**TASK DETAILS:** Your answer should be the lines below from the one holding "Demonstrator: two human" through the one holding "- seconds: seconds", copied exactly and with nothing else.

Data records
· · · ·

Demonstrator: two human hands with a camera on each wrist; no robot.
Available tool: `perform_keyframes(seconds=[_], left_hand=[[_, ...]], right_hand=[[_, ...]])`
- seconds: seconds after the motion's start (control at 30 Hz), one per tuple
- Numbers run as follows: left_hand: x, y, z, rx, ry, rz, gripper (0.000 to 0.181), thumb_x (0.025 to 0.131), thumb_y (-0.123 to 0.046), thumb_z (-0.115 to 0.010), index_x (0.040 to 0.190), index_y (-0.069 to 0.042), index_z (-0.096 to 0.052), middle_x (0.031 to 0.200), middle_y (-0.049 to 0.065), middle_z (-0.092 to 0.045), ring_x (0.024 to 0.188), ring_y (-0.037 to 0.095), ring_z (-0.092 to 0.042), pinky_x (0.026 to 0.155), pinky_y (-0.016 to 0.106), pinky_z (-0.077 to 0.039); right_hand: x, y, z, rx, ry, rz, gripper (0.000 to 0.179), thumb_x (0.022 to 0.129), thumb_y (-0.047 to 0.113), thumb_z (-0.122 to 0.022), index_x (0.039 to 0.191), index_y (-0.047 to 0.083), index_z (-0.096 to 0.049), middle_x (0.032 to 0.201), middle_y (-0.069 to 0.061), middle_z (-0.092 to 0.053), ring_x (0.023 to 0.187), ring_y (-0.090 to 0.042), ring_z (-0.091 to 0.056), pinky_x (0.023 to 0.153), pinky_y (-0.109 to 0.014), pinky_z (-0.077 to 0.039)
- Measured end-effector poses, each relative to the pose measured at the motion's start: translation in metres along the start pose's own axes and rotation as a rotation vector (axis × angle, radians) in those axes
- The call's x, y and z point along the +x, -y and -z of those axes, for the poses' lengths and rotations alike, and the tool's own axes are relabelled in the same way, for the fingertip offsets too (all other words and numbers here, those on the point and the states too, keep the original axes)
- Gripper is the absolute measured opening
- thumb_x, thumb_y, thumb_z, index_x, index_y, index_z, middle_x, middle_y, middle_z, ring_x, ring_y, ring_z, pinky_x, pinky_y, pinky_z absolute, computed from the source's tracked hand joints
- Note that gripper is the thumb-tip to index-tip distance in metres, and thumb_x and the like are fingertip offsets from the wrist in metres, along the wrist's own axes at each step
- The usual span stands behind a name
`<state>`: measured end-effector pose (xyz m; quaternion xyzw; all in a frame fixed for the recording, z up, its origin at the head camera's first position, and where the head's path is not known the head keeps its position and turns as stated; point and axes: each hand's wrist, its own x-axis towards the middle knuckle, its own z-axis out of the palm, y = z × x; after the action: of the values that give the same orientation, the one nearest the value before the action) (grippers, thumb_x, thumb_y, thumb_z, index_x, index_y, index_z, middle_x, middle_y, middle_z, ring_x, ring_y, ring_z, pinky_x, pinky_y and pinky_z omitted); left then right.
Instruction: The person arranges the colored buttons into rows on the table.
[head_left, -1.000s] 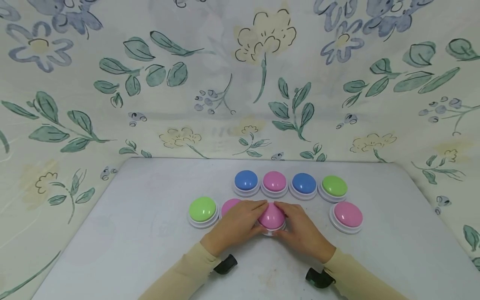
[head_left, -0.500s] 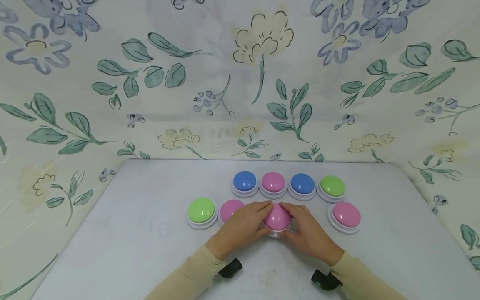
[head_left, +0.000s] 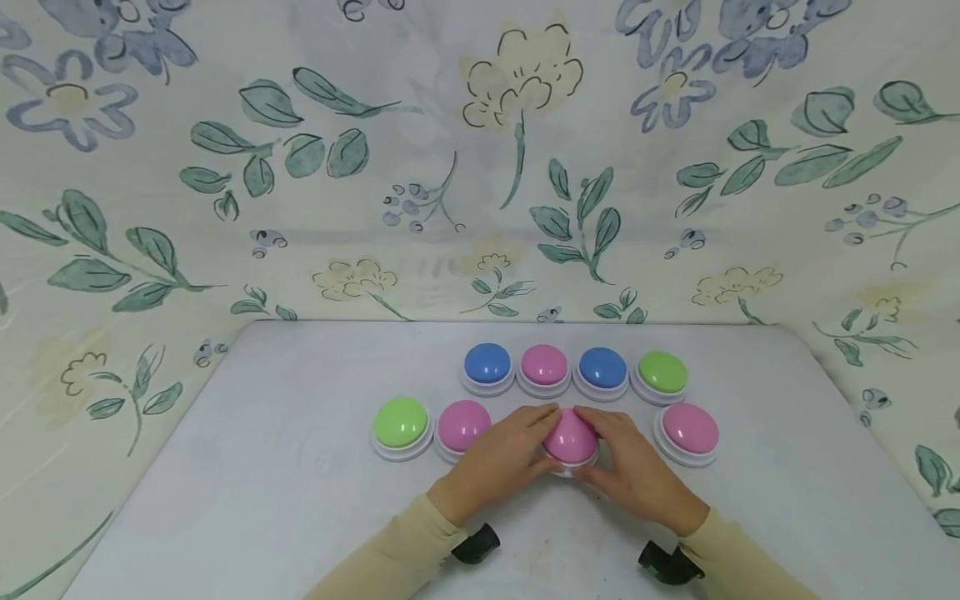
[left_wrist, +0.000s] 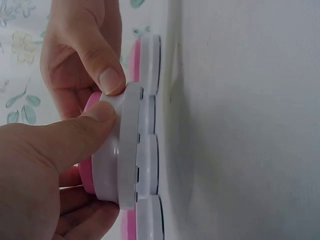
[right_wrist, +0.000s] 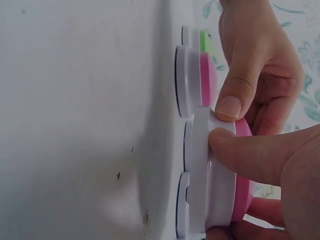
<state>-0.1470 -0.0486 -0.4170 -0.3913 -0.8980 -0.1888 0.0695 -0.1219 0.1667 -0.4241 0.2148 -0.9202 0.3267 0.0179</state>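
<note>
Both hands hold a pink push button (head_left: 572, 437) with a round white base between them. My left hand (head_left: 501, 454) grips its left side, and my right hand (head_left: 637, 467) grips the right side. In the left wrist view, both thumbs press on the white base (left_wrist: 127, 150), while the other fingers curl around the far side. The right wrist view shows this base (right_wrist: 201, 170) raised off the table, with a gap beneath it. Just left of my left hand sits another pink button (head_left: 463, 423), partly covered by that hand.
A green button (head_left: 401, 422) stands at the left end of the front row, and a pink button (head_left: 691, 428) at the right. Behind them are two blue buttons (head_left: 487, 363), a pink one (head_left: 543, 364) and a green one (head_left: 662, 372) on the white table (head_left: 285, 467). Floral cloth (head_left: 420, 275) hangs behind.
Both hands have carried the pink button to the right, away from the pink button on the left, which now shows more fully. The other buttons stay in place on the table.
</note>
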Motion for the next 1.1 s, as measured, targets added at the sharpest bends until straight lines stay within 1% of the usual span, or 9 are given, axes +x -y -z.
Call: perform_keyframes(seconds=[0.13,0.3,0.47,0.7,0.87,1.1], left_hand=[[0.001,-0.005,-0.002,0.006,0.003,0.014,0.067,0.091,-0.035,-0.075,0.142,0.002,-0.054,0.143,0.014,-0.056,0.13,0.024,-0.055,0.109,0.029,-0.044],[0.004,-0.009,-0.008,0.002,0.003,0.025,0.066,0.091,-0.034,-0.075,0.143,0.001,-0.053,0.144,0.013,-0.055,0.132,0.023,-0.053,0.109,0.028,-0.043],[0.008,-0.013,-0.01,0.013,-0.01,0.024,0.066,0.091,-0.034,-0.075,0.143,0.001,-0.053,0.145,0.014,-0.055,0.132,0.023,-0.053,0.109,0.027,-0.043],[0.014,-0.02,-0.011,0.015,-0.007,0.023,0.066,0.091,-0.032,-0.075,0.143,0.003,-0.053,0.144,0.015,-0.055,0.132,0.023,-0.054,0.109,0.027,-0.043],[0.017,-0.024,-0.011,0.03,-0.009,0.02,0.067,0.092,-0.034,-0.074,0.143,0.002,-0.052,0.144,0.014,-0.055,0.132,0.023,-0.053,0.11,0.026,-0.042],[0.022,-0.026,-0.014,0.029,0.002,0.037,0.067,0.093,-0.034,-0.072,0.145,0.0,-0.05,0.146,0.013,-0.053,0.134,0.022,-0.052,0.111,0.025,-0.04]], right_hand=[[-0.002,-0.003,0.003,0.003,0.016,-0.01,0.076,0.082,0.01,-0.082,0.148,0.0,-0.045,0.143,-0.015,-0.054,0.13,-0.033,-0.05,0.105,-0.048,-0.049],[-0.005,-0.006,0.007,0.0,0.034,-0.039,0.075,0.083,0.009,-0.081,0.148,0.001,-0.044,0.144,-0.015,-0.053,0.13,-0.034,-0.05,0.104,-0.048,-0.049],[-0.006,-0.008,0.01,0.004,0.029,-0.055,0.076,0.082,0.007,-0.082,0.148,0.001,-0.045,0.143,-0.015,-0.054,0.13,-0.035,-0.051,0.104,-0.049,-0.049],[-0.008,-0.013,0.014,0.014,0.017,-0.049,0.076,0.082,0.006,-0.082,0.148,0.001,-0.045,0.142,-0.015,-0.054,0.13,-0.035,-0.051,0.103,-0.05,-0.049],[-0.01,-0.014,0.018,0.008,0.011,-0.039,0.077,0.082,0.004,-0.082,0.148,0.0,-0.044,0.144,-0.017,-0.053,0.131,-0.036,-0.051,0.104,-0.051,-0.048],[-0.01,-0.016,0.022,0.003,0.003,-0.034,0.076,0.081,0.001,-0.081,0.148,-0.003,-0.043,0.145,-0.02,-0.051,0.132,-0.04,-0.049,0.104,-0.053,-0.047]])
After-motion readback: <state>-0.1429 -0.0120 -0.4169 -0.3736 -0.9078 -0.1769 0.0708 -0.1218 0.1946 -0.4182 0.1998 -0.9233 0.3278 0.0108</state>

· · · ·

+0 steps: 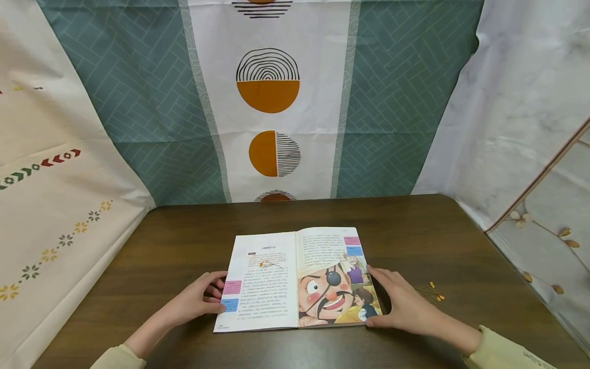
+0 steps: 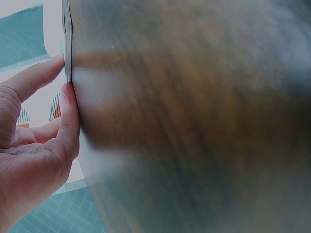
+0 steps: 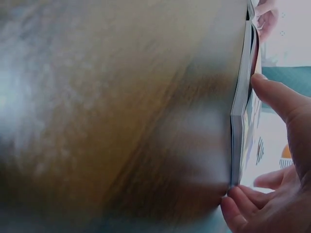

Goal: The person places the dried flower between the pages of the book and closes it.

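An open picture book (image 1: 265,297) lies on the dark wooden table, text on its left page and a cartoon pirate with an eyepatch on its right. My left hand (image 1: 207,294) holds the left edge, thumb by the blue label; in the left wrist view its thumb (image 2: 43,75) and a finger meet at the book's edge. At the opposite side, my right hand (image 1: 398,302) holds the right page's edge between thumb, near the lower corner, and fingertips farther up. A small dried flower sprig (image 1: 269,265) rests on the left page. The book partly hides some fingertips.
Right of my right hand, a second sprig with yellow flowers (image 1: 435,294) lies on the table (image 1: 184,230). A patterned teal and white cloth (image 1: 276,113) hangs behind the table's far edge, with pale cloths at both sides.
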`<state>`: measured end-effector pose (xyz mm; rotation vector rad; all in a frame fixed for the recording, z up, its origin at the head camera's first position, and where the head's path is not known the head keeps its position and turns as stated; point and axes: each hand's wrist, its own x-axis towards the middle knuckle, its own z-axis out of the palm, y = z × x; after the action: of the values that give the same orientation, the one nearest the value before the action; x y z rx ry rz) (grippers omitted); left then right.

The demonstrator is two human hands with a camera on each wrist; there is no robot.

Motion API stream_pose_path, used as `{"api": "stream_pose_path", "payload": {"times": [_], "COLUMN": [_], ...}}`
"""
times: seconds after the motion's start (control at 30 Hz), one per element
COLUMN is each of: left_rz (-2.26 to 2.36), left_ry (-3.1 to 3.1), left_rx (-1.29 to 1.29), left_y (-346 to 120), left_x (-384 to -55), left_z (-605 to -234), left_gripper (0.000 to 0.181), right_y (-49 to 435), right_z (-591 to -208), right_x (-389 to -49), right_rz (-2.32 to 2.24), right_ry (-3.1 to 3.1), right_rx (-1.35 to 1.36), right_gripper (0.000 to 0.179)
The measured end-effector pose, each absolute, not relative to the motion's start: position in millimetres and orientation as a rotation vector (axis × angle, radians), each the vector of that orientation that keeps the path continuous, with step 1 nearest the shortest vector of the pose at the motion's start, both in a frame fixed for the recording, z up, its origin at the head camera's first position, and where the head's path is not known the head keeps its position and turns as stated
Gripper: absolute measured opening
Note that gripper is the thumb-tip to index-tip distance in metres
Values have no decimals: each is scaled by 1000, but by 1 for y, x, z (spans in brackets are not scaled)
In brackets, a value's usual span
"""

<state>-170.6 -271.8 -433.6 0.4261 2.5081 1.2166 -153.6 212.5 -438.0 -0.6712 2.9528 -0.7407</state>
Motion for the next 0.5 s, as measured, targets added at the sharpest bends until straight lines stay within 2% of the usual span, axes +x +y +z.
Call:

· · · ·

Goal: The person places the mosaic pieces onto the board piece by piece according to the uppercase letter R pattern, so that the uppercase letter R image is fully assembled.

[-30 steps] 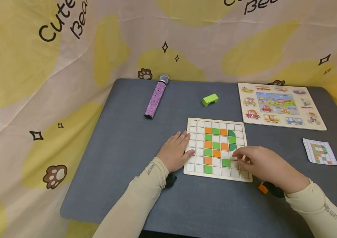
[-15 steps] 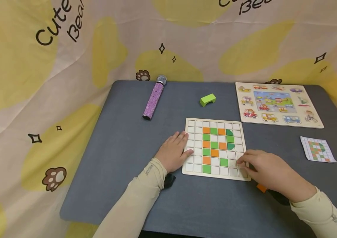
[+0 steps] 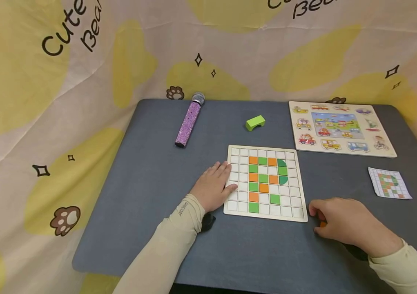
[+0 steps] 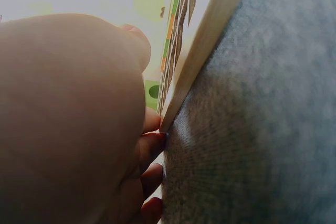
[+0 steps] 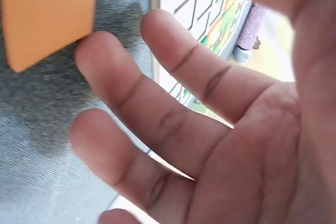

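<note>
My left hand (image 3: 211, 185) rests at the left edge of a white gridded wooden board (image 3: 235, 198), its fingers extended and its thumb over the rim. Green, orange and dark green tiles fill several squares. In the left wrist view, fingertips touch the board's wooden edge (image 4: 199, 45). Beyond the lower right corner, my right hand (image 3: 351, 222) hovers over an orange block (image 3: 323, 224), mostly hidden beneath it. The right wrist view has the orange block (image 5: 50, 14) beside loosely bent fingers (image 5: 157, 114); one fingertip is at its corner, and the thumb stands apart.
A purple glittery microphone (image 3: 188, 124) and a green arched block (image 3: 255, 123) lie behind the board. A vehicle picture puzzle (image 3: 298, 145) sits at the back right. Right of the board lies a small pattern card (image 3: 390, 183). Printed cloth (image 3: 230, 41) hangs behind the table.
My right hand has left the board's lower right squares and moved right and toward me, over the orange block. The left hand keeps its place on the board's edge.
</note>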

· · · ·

**EXERCISE OUTPUT:**
Demonstrator: two human hands with a camera on each wrist; no robot.
Available tool: `perform_keyframes(seconds=[_], left_hand=[[_, ...]], right_hand=[[_, ...]])`
- seconds: seconds after the motion's start (control at 30 Hz), one per tuple

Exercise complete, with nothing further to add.